So, in conclusion, Pinker's book is very important and can be broadly applied not only to understanding and working towards continued reductions in violence, but these ideas can be useful in developing healthier psychological strategies in daily life.
These principles include:
1) continued education, to bolster reason, cross-cultural understanding, communication skills, empathy, historical knowledge, and even economics and statistics (these latter subjects can help combat cognitive biases which impede clear understanding of information pertaining to daily living)
2) foster trade instead of fostering war. In some recent news examples, this may not be reasonable (e.g. with some extremely violent groups), but at the very least, fostering trade with adjacent communities would be useful to form alliances.
3) exercise and strive for freedom of speech
4) expand our circles of empathy, to include those in other groups, cultures, and situations. Ultimately, a global issue is to include the environment itself in our circle of empathy. In depressive states, one may be directing aggressive thoughts or actions towards oneself. So the circle of empathy should deliberately also focus on including oneself.
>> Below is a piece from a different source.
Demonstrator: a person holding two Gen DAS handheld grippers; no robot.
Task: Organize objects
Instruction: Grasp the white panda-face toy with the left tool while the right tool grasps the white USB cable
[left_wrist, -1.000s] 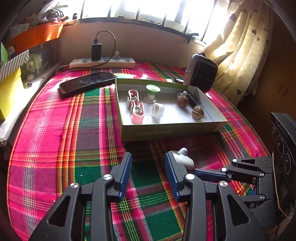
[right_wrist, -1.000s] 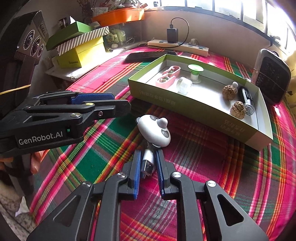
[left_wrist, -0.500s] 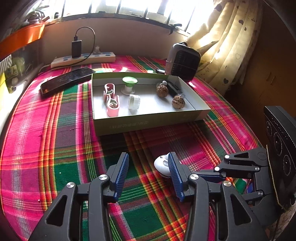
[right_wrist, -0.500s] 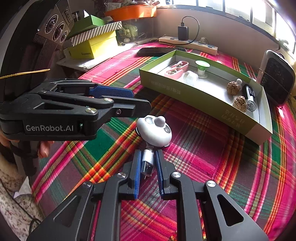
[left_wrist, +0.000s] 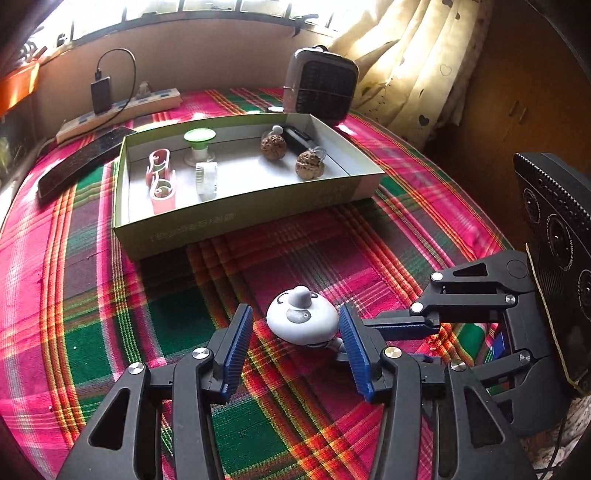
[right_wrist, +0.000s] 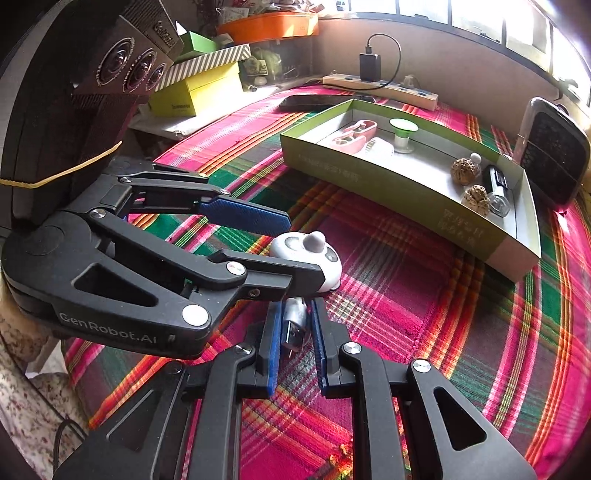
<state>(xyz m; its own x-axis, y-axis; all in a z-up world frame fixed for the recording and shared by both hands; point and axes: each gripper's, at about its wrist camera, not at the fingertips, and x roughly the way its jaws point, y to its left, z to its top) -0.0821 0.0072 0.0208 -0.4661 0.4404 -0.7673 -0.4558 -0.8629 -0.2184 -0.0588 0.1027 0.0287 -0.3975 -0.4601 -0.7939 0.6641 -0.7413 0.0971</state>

5) be aware of cognitive biases, such as overconfidence in the setting of conflict, underestimation of the risks of conflict, the tendency to deliver vengeful retaliations that would be considered excessive by a neutral observer, and to overestimate the malevolence of an opponent's motives. This could be applied to an analysis about one's own depressive thoughts about oneself.
6) avail oneself of mediators or peacekeepers (this can be a role of a therapist).
7) move away from authoritarian or tribalist practices or beliefs, and instead focus on inclusiveness, individual rights, and fairness. For those involved in religion, work toward a more inclusive, peacemaking, ecumenical, humble theology, with room to include modern scientific findings pertinent to morality, fairness, cultural understanding, and justice.
8) strive for dignity rather than honour
9) work on ways to improve self-control. This does not mean a renunciation of Dionysian enjoyments, but rather it means never allowing one's impulses or habits or enjoyments to cause harm or to rule one's life.